A Computational Approach for Identification of Epitopes in Dengue
Virus Envelope Protein: A Step Towards Designing a Universal Dengue Vaccine
Targeting Endemic Regions
Affiliations: Bioinformatics and Stress Biology Unit, Department of
Biochemistry and Molecular Biology, University of Dhaka, Dhaka,
Bangladesh | Victoria Research Laboratory, Department of Electrical
and Electronic Engineering National ICT Australia (NICTA), Victoria,
Australia | Department of Biological Sciences, Brock University,
Ontario, Canada | Laboratory Sciences Division, International Centre for
Diarrhoeal Disease Research Bangladesh (ICDDR, B), Mohakhali, Dhaka,
Bangladesh
Note: [] Corresponding author: Sohel Shamsuzzaman, Department of
Biochemistry and Molecular Biology, University of Dhaka, Dhaka 1000,
Bangladesh. Tel.: +880 2 9661920-73, ext. 7664; Fax: +880 2 8615583; E-mail:
[email protected]
Abstract: A major problem in designing vaccine for the dengue virus has been
the high antigenic variability in the envelope protein of different virus
strains. In this study, a computational approach was adopted to identify a
multi-epitope vaccine candidate against dengue virus that may be suitable for
large populations in the dengue-endemic regions. Different bioinformatics tools
were exploited that helped the identification of a conserved immunological
hot-spot in the dengue envelope protein. The tools also rendered the prediction
of immunogenicity and population coverage to the proposed 'in silico' vaccine
candidate against dengue. A peptide region, spanning 19 amino acids, was
identified in the envelope protein which found to be conserved in all four
types of dengue viruses. Ten proteasomal cleavage sites were identified within
the 19-mer conserved peptide sequence and a total of 8 overlapping putative
cytotoxic T cell (CTL) epitopes were identified. The immunogenicity of these
epitopes was evaluated in terms of their binding affinities to and dissociation
half-time from respective human leukocyte antigen (HLA) molecules.
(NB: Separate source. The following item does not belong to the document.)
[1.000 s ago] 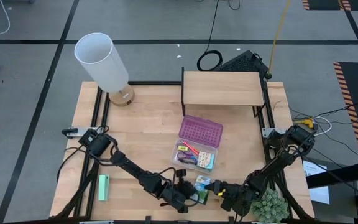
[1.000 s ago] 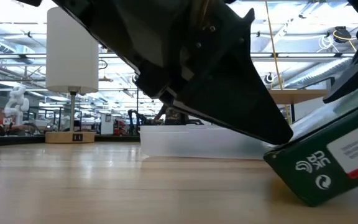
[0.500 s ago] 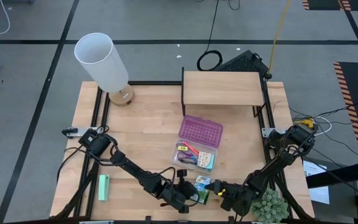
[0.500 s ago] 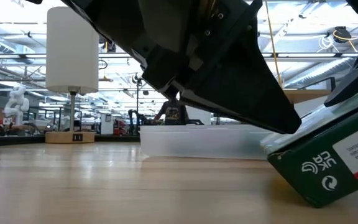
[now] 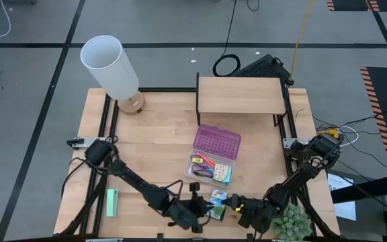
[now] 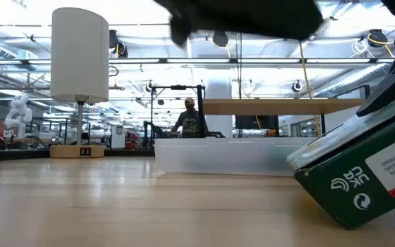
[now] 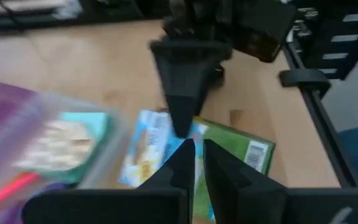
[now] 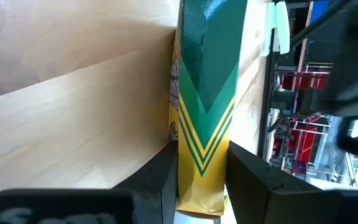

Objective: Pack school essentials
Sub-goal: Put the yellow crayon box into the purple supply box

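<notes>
The green-yellow crayon box (image 5: 218, 213) stands tilted near the table's near edge, with my right gripper (image 5: 237, 207) shut on it. The small colourful square pack (image 5: 219, 197) lies flat just beyond it. My left gripper (image 5: 197, 214) hovers at the box's left side, fingers together (image 7: 196, 155), holding nothing. The clear case (image 5: 210, 168) lies open at mid-table with its purple lid (image 5: 217, 141) laid back; red and purple items lie inside. My right gripper pinches the crayon box (image 8: 207, 93) between its two fingers at one end (image 8: 188, 165), coming in from the table's right side and lying along the box. The box is tilted, one long edge raised, its low edge (image 6: 345, 221) at the table top.
A mint-green block (image 5: 111, 202) lies near the left front. A white lamp (image 5: 109, 67) stands at the far left, a wooden shelf (image 5: 239, 95) at the far middle, a green plant (image 5: 291, 222) at the near right corner.
My left gripper has risen from low over the table beside the crayon box; its dark bulk has left most of the low view. The crayon box stays tilted in my right gripper's hold.
</notes>
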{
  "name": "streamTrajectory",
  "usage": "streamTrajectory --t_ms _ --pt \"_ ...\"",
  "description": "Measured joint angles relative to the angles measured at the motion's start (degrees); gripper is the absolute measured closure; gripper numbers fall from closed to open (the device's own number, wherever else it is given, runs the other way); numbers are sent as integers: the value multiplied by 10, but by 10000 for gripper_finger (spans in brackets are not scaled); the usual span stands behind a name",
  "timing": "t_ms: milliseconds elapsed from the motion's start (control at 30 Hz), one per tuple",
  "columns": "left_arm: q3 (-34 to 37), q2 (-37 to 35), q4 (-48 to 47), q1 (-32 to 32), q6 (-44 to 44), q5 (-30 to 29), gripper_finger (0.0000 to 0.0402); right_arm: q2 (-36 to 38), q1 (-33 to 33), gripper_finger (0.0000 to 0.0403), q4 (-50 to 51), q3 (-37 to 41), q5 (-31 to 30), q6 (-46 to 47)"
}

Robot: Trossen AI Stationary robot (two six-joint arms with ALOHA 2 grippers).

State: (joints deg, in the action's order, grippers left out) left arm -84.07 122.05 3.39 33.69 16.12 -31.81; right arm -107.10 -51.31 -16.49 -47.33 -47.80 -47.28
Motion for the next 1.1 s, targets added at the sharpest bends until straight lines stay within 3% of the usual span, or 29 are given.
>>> streamTrajectory --t_ms 200,500,833,1100 --pt "0 -43 -102 28 30 -110 366 1 0 296 -32 1 1 -6" --pt "0 -58 -257 61 196 -221 366 27 2 296 -57 1 -47 -32" --pt "0 -59 -342 69 295 -248 366 131 22 296 -61 1 -123 1" --pt "0 -92 -554 69 414 -261 366 270 69 296 -68 0 -122 195"
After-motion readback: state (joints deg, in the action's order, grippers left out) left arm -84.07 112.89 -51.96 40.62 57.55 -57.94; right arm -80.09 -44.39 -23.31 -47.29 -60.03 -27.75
The HLA
allele frequencies were studied among populations in the dengue endemic regions
and compared with respect to HLA restriction patterns of the overlapping
epitopes. The cumulative population coverage for these epitopes as vaccine
candidates was high ranging from approximately 80% to 92%. Structural analysis
suggested that a 9-mer epitope fitted well into the peptide-binding groove of
HLA-A*0201. In conclusion, the 19-mer epitope cluster was shown to have the
potential for use as a vaccine candidate against dengue.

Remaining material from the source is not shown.